WORK REQUIRED
The word "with" occurs in some lines of the data. Return each such line.

INFORMATION SHOWN
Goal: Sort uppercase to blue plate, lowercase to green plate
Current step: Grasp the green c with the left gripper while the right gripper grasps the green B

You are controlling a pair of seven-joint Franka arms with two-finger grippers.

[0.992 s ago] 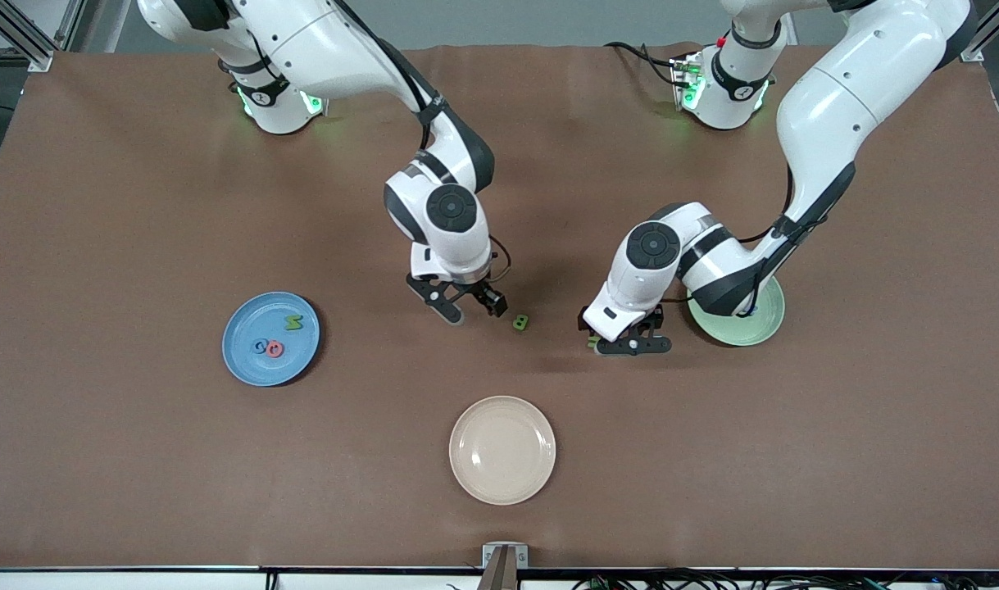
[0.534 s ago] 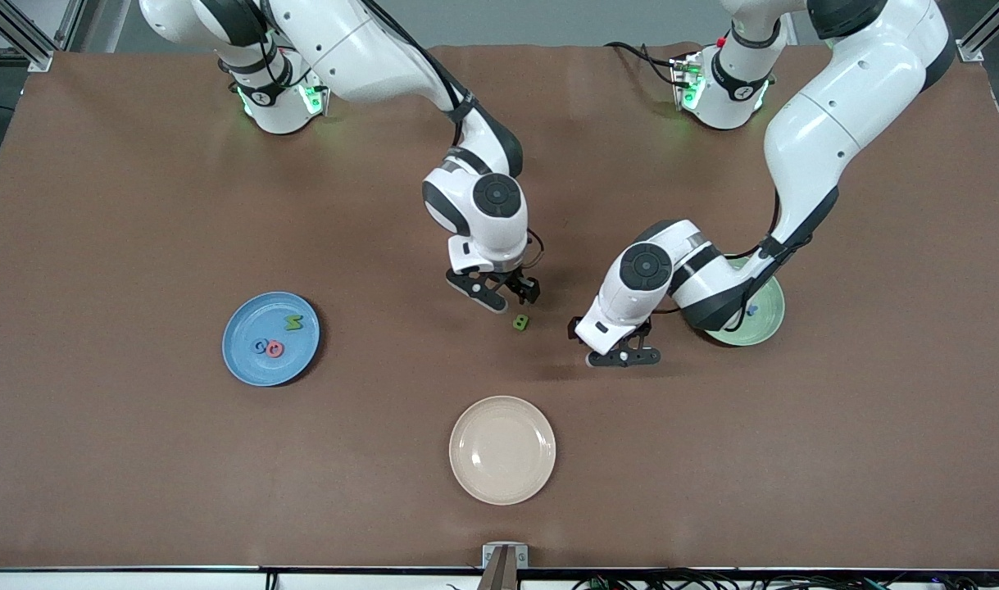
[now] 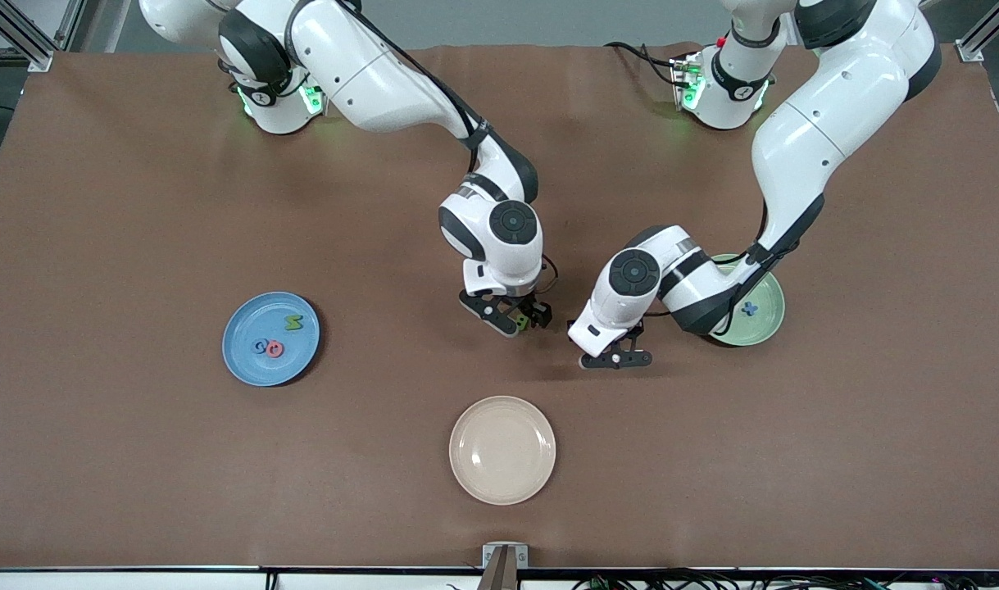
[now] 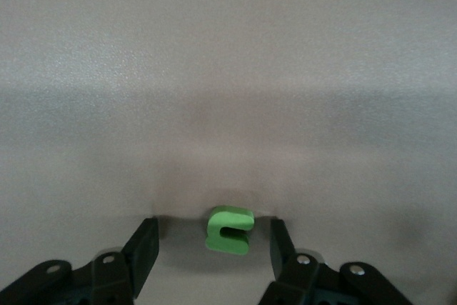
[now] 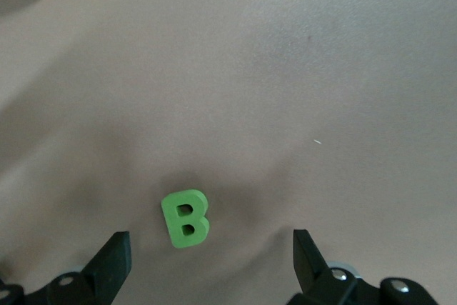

EXPECTED ANSWER
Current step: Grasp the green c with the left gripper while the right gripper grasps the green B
You are controlling a pair of seven-joint Franka arms with two-finger grippers.

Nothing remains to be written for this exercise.